The L1 Cache access interface provides a pipelined channel for the access. The domain-specific core will provide information, such as virtual addresses, stored data, and memory access type to access the L1-Cache. In addition, the memory consistency issue will be guaranteed by the Load-Store Unit (LSU) of the Xuantie C910 core.
The L2 Cache access interface allows for a large-bandwidth memory access channel. The read and write channels are separated in order to be processed separately The domain-specific core can efficiently access large contiguous data by providing only address, data, byte count, etc.
DSA Design Case Using Xuantie DSA Interface
Fig. 3. The architecture of the proposed domain-specific processor
Based on the proposed Xuantie DSA Interface, we design a domain-specific processor, as shown in Fig. 3.
The DSA design process starts with the profiling of target algorithms. From the profiling report, we then extract the performance bottleneck operations. In order to better exploit the data-level parallelism inherent in the algorithms, we reshape scalar-based kernel operations into matrix-based ones via 2-D data structure abstraction. Based on this design, we design a set of custom matrix instructions. We also implement a Crypto-core to perform these custom instructions coupling to the Xuantie C910 Core through the Xuantie DSA Interface.
The command interface is connected to the local Decoder unit in the Crypto-core. This part is responsible to accept and decode the custom instructions as well as return the corresponding response through the command interface.

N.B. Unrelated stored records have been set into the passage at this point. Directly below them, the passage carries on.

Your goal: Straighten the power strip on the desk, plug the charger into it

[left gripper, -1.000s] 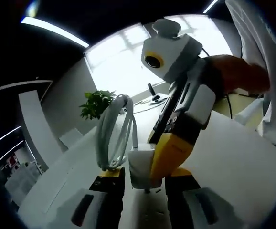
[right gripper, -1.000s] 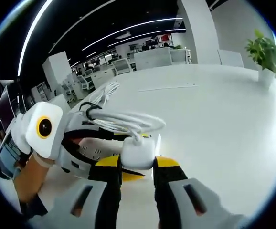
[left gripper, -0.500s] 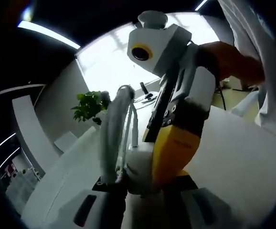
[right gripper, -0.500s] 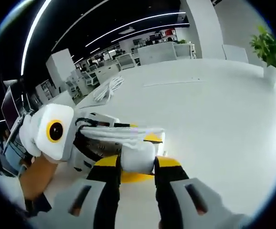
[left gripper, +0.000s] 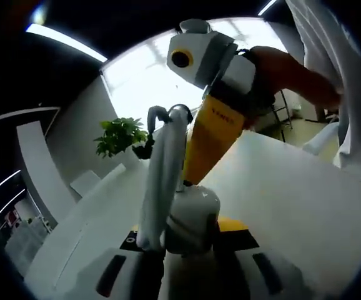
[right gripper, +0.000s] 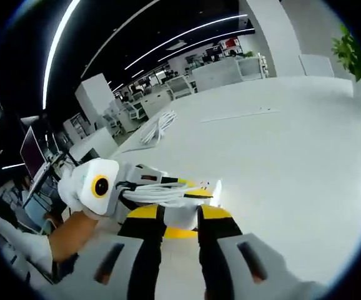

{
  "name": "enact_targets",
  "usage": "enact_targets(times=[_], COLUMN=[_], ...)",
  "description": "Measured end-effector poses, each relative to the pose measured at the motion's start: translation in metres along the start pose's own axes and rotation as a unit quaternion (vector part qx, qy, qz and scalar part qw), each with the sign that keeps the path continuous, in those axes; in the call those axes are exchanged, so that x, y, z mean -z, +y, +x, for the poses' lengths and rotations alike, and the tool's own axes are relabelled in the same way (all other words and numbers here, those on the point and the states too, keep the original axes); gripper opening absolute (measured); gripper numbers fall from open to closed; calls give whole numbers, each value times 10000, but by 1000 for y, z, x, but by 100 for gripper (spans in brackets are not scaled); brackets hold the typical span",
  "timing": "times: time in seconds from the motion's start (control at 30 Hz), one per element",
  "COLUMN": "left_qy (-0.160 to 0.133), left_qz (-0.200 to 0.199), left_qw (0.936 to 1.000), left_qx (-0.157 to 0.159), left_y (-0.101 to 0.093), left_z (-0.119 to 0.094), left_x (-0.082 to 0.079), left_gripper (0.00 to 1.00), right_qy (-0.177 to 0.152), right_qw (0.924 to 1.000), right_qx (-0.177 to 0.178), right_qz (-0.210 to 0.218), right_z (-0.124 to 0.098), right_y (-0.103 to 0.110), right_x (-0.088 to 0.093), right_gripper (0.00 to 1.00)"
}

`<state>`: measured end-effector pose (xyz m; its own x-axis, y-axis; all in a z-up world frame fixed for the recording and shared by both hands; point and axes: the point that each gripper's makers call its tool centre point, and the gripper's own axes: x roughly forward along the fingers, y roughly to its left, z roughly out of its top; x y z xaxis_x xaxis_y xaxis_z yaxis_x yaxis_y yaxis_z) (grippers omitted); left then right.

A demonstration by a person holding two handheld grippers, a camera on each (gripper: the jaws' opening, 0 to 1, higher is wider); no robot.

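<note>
A white charger [left gripper: 193, 215] with a coiled white cable [left gripper: 165, 169] sits between the jaws of my left gripper [left gripper: 187, 250], which is shut on it. My right gripper [left gripper: 208, 137] comes down onto the same charger from above, a person's hand [left gripper: 293, 75] behind it. In the right gripper view, my right gripper [right gripper: 180, 215] is shut on the charger [right gripper: 179, 217], the cable [right gripper: 152, 195] looping to its left. The left gripper [right gripper: 130, 187] reaches in from the left and meets the charger over the white desk [right gripper: 280, 156].
A loose bundle of white cable [right gripper: 158, 125] lies far back on the desk. A potted plant [left gripper: 121, 134] stands at the desk's end, plant [right gripper: 352, 53] at the right edge. Office desks and chairs [right gripper: 187, 78] fill the room behind. A person's white sleeve [left gripper: 349, 94] hangs at the right.
The right gripper has swung from beside the charger to above it, and the charger and cable coil have turned with it. Both views have tilted.
</note>
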<state>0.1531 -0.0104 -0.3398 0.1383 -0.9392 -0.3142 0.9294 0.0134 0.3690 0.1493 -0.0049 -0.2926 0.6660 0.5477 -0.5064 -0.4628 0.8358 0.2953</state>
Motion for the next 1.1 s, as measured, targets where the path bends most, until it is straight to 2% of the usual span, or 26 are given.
enact_targets(times=[0.1, 0.2, 0.37, 0.57, 0.6, 0.63, 0.67, 0.7, 0.83, 1.1], left_qy=[-5, -16, -34, 4, 31, 287, 46, 168, 131, 13], left_qz=[-35, -106, -243, -337, -347, -236, -303, -266, -291, -435], left_qw=[10000, 9999, 9997, 9994, 9993, 9992, 9995, 9994, 9994, 9990], left_qx=[-12, -23, -58, -97, -105, -114, -98, -119, -113, -74], left_y=[1, 2, 4, 7, 8, 8, 5, 6, 5, 5], left_z=[-1, -2, -1, 1, 2, 2, 5, 3, 4, 3], left_x=[0, -1, -2, 0, 0, 8, 1, 5, 4, 1], left_gripper=[32, 31, 33, 35, 35, 36, 34, 33, 32, 32], right_qy=[204, 229, 542, 661, 692, 933, 806, 818, 792, 719], right_qw=[9997, 9996, 9974, 9961, 9954, 9921, 9933, 9932, 9937, 9938], right_qx=[-27, -94, -155, -198, -207, -27, -97, -95, -99, -156], right_qz=[-148, -140, -457, -555, -635, -839, -820, -826, -790, -830], right_z=[7, 11, 14, 19, 20, 21, 25, 25, 22, 19], right_y=[3, 3, 5, 6, 8, 2, 7, 6, -2, -1], right_x=[2, -2, -4, -7, -6, 2, 1, 2, -3, -4], right_gripper=[20, 20, 20, 20, 19, 17, 17, 17, 17, 17])
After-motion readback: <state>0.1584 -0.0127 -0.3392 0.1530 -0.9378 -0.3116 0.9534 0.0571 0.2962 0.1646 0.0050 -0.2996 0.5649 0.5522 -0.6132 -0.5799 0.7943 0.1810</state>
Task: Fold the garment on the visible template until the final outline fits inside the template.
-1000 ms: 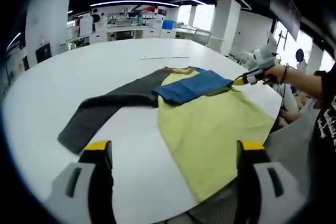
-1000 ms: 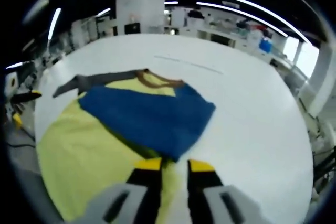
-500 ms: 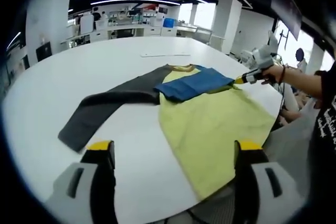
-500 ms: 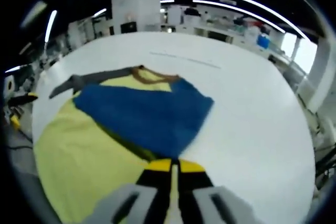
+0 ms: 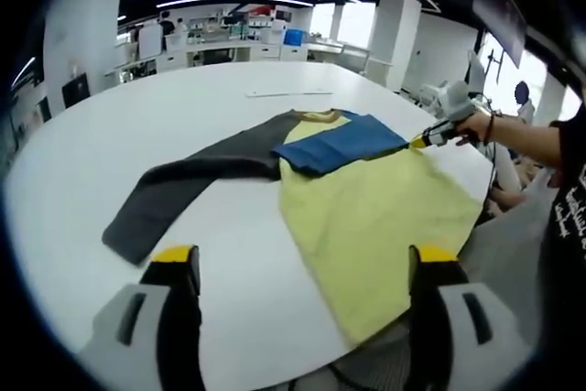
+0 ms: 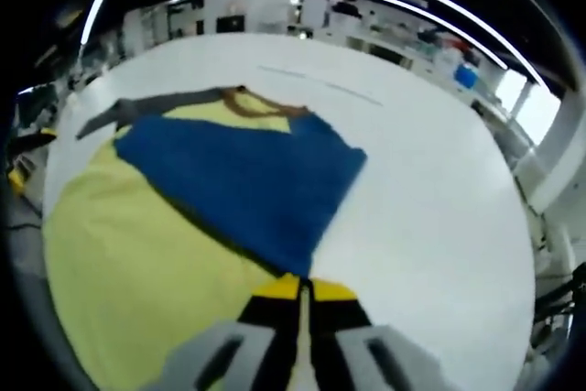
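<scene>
Right claw [image 6: 298, 292] pinched shut on shirt [image 5: 366, 208] edge, just below blue sleeve [image 6: 238, 180] tip. Left claw [image 5: 298, 267] wide, empty, shirt just ahead. Judged early: blue sleeve folded in; grey sleeve [image 5: 183, 185] beyond-left still spread. Shirt hem overhangs table [image 5: 110, 135] rim near left claw; open tabletop beyond. Template not discernible.

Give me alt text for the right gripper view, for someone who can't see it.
The right gripper, jaws closed together, pinches the garment at the edge where its blue sleeve lies folded over the yellow body. The garment is spread on a round white table, a dark grey sleeve stretching out at the far side.
</scene>
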Tool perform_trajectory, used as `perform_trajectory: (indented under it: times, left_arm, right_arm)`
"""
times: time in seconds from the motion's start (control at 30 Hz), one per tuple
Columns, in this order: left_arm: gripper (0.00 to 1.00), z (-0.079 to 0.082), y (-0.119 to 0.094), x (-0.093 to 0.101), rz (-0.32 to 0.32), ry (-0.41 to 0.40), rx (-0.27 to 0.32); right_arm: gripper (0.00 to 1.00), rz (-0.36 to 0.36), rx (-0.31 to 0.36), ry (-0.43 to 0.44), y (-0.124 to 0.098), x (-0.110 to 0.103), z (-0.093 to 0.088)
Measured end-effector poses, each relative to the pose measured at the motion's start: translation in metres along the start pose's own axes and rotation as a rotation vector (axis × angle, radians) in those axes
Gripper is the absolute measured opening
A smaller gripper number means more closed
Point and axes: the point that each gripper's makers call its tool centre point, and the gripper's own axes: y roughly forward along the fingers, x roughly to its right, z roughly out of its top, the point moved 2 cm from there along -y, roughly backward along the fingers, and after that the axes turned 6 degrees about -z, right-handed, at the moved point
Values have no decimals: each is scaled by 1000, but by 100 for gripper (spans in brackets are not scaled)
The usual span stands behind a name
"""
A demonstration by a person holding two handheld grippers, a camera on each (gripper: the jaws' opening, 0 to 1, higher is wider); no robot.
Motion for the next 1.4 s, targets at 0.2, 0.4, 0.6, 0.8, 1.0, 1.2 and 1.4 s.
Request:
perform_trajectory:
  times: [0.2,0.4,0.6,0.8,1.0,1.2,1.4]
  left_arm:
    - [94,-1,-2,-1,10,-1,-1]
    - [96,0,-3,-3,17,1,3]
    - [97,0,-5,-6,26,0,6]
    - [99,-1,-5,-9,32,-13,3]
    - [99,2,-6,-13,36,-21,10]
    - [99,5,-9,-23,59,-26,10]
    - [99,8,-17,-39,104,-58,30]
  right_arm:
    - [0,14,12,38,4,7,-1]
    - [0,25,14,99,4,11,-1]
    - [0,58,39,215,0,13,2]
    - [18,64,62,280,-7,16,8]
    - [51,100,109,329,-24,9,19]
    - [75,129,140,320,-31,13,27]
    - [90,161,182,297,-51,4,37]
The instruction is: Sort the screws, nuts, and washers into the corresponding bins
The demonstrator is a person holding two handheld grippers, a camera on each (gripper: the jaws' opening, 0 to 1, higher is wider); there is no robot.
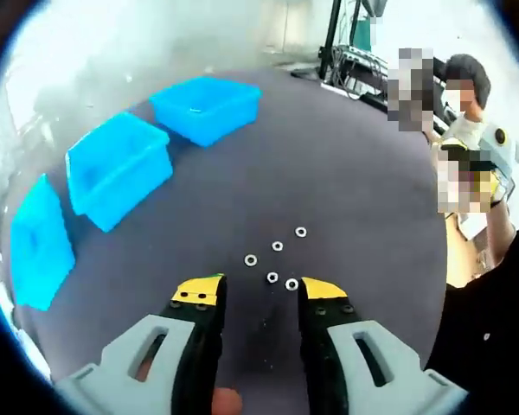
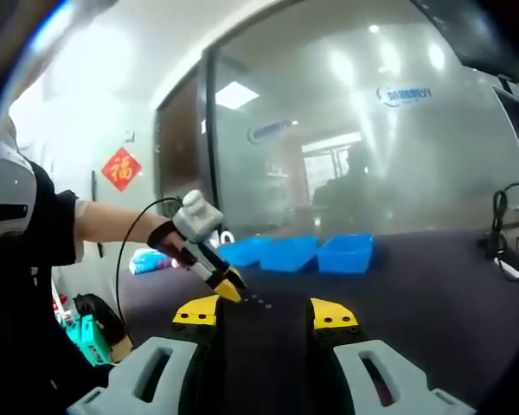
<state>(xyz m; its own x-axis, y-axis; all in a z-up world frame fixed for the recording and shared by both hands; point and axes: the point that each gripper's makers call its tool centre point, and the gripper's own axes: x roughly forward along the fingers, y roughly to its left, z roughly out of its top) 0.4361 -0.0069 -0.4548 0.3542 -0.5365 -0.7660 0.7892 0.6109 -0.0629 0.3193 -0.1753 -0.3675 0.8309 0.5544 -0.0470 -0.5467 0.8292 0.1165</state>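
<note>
Washers [image 1: 277,246]: five small metal rings, loose on the dark counter [image 1: 346,173], just beyond the left gripper [image 1: 259,290], jaws released and empty. Likely light, stiff, slippery, lying flat; pinch across the rim. Three blue bins [image 1: 121,169] far left. Right gripper [image 2: 265,313] released, aloft.

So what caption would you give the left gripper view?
Open left gripper hovers over five washers on a dark table, three blue bins beyond.
</note>
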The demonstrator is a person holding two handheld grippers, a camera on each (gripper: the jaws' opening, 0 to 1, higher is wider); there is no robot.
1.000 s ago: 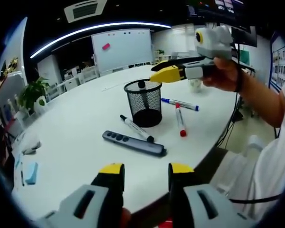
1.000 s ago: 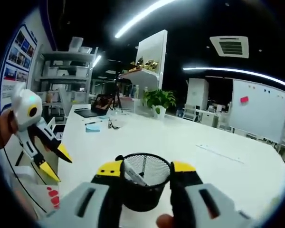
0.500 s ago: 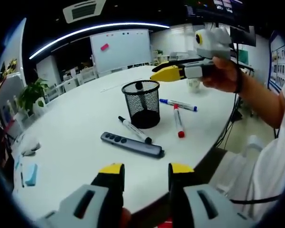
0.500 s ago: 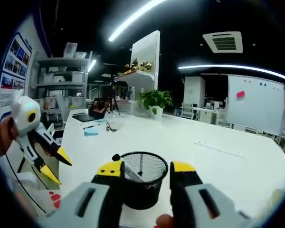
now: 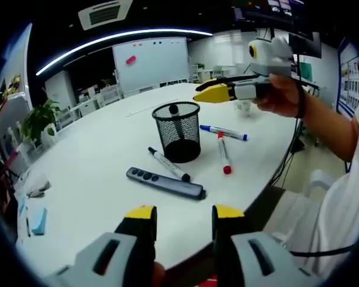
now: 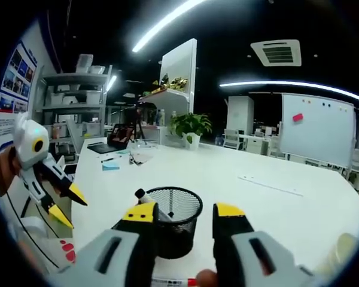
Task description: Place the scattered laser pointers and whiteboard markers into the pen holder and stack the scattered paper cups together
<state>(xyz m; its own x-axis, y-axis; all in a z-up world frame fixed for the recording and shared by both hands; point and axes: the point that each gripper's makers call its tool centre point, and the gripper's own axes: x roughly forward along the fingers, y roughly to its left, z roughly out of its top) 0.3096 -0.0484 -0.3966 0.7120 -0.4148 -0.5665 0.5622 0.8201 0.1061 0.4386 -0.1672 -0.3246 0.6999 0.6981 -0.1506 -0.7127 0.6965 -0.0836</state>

The memory access interface is driven by the Load/Store Control Unit to initial memory access requests and receive responses; the memory access address length is determined by the current custom instruction and CSR settings. To improve the memory access efficiency in this application scenario, we try both the L1 Cache and L2 Cache access interfaces; we find that the Crypto-core is more suitable to connect to the shared memory with the RISC-V Core through the L2 Cache access interface, as the polynomial, the main operation object, is stored in the array and distributed continuously in the memory.
Fig. 4. Implementation and comparison results for digital signature scheme, Dilithium-Ⅲ
Fig. 5. Clock cycle count consumed by memory access in the Sign process of Dilithium-Ⅲ
We present the cycle count results of implementing the Dilithium digital signature scheme on the proposed architecture in Fig. 4. Compared to the software baseline implementation running in scalar Xuantie C910 core, we propose that the DSA design achieves up to 44.56× improvement in performance. Compared to the state-of-the-art implementation in Arm A72 accelerated by Arm Neon SIMD extension, up to 17.73× acceleration is achieved by the proposed DSA. We additionally present the clock cycle count consumed by memory access in the Sign process of Dilithium-Ⅲ in Fig. 5. It can be seen that the L2 memory access interface is 1.69× and 1.98× faster than the L1 interface, respectively, performing memory Load and Store on large continuous data; we obtain about 10% overall performance gain by using L2 Cache access interface instead of the L1 interface.
Conclusion
We have successfully developed a DSA interface on Open Xuantie C910, featuring a command interface with processor and two memory interfaces with L1 and L2 Cache. This interface will be open source and merged to the Open Xuantie C910 project. We are confident that this agile development method presented could be instructive for future domain-specific architecture design based on Open Xuantie C910 processor.